*** Records for the task ***
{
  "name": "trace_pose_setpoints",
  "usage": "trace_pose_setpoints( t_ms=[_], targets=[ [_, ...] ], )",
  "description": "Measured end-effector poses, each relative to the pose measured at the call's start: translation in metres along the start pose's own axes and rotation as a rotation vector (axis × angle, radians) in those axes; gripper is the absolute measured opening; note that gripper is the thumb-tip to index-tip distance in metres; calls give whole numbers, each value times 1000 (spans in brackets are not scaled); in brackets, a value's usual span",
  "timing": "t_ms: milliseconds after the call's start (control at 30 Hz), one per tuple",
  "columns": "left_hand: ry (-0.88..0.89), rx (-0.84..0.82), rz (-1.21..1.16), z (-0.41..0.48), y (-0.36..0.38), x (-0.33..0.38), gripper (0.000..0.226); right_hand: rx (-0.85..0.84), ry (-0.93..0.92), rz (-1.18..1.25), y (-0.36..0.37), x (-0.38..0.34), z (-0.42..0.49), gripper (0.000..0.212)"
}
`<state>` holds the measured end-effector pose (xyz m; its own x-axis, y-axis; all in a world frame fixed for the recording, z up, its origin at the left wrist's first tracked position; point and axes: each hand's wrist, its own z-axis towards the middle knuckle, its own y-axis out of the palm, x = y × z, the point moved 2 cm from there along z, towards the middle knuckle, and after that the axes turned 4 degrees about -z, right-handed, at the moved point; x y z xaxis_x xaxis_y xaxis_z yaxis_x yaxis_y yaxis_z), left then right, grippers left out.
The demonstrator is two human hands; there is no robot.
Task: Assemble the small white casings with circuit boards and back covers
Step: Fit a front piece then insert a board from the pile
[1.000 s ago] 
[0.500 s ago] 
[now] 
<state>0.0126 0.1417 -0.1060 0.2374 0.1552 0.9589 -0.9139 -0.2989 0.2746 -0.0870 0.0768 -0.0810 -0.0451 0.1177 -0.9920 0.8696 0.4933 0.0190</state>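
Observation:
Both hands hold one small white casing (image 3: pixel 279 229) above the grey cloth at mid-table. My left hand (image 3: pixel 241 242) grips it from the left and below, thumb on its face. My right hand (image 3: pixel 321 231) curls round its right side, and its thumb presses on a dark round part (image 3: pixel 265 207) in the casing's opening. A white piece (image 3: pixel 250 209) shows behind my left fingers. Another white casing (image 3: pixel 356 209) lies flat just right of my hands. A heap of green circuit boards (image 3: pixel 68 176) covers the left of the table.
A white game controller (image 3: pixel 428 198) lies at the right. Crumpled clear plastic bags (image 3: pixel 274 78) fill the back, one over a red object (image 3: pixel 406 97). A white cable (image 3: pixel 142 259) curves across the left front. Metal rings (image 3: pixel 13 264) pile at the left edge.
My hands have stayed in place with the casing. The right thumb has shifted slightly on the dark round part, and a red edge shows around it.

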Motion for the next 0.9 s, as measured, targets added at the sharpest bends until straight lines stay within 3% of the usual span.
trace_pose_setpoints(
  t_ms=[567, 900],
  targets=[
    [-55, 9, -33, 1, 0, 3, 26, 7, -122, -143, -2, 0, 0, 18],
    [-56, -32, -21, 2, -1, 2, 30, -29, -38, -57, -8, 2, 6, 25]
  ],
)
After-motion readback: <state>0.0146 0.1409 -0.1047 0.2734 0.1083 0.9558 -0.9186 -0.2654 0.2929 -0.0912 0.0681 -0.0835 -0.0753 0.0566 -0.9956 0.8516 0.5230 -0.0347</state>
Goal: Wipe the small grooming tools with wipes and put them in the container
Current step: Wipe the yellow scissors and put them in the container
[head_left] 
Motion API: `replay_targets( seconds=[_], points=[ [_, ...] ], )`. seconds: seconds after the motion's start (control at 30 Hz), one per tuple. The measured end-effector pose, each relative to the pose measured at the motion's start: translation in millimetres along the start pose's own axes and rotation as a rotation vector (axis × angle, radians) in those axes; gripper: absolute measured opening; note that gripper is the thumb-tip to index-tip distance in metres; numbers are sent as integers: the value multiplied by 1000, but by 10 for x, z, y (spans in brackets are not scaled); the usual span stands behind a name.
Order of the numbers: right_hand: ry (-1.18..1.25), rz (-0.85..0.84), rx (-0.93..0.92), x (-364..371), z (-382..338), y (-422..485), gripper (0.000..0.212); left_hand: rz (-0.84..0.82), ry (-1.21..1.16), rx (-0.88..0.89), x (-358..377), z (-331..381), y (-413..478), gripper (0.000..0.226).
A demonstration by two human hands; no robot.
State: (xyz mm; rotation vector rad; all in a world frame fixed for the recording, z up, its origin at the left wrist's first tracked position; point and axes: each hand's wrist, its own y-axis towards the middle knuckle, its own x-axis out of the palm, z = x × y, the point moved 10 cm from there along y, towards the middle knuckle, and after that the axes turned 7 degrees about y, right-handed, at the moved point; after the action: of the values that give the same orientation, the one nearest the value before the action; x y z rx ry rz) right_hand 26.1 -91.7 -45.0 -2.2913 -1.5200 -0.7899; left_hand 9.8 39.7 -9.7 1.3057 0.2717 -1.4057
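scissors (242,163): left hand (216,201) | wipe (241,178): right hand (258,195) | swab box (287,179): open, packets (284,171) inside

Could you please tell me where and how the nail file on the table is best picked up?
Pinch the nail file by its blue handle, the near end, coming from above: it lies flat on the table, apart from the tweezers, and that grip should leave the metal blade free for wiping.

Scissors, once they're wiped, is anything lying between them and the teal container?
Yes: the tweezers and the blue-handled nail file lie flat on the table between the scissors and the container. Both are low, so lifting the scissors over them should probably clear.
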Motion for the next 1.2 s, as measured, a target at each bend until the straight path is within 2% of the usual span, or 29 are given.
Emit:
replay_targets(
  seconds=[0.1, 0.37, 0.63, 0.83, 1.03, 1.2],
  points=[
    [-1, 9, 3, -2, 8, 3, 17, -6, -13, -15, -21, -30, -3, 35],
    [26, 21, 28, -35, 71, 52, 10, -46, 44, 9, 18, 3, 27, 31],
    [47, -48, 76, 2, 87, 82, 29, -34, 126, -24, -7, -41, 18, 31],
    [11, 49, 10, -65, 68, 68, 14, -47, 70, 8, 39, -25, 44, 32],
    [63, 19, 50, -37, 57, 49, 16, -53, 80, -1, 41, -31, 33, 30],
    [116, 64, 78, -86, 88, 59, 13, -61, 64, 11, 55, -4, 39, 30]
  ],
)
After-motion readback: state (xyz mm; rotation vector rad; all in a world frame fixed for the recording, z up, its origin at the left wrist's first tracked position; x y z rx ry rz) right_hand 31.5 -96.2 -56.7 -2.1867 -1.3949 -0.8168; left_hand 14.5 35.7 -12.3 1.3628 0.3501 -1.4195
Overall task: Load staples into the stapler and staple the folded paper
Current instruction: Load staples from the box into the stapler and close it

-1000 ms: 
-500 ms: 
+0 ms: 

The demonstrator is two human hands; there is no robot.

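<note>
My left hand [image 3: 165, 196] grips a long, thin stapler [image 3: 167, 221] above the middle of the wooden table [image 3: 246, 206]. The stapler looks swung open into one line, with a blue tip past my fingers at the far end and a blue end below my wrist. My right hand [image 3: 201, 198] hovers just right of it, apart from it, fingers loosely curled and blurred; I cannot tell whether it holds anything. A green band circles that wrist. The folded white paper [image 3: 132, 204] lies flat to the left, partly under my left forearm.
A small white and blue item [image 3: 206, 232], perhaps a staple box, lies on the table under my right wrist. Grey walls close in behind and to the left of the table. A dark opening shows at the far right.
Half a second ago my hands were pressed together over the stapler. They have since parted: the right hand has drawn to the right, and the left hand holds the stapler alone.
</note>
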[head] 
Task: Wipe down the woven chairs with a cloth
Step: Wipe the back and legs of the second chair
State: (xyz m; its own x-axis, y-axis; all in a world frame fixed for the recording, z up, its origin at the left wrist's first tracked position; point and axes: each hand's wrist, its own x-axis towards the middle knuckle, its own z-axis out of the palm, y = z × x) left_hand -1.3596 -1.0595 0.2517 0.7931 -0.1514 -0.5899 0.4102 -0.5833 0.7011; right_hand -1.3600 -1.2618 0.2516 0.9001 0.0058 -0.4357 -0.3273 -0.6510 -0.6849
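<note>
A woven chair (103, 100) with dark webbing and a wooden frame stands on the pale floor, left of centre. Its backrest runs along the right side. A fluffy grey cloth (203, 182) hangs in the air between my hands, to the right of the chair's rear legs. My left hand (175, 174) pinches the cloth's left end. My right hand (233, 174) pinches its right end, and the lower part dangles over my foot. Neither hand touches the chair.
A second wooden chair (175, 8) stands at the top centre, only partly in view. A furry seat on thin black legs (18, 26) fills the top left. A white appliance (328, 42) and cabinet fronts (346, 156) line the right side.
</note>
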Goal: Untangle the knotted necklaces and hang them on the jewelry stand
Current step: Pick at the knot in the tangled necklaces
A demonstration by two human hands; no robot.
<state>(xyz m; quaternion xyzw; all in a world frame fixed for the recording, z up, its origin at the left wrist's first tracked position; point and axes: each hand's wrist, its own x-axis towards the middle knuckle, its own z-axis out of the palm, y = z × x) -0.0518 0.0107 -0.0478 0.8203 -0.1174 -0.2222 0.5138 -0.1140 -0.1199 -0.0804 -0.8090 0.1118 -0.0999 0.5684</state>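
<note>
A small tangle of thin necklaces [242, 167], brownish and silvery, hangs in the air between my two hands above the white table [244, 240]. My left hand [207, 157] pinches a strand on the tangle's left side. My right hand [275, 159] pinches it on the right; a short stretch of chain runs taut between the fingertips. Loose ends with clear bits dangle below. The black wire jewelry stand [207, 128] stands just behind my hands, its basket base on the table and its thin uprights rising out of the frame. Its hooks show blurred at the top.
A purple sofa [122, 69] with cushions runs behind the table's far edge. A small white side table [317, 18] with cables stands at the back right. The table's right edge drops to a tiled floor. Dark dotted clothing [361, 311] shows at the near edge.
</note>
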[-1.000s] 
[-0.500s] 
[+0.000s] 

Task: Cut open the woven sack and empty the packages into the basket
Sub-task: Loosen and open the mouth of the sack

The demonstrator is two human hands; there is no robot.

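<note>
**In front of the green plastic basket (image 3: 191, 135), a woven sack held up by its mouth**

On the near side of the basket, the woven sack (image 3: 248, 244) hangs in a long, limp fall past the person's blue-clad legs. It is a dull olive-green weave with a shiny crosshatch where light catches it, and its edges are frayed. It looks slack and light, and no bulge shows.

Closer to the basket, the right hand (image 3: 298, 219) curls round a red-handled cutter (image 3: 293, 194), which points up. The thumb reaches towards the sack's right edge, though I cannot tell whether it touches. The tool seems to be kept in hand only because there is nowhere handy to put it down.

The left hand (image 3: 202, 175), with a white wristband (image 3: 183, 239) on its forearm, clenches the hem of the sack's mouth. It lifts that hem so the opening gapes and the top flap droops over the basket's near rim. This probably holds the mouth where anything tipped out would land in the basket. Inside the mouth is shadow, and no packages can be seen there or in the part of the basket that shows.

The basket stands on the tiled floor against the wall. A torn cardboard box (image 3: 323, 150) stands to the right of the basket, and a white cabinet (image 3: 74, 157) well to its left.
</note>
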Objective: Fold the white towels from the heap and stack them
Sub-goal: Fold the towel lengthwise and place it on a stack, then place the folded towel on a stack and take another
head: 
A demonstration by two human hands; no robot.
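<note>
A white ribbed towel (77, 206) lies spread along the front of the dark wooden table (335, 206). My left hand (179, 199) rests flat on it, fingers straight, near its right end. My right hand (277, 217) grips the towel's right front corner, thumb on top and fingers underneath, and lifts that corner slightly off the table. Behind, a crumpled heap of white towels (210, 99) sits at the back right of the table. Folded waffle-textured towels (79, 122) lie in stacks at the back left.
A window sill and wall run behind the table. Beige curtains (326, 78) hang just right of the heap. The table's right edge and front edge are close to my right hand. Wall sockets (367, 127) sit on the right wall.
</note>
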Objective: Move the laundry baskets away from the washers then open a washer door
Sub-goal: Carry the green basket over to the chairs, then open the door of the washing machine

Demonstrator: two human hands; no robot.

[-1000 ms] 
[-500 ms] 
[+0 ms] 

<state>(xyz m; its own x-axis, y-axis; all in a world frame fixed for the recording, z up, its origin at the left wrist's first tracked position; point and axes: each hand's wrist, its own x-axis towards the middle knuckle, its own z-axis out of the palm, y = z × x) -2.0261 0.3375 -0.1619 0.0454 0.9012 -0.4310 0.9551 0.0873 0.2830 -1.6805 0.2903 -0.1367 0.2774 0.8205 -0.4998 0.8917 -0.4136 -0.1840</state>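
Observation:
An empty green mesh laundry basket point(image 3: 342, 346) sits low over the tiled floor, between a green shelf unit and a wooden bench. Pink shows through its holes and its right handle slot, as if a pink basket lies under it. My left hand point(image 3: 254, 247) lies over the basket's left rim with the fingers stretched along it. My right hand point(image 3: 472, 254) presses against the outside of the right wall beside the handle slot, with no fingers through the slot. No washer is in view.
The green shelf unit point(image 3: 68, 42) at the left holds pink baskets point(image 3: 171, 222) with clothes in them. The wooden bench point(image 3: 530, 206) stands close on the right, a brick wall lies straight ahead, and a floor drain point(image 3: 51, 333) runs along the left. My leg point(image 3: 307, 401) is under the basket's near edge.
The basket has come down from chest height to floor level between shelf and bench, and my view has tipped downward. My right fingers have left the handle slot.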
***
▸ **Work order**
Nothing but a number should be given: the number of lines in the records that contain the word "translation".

▸ **Answer box**
2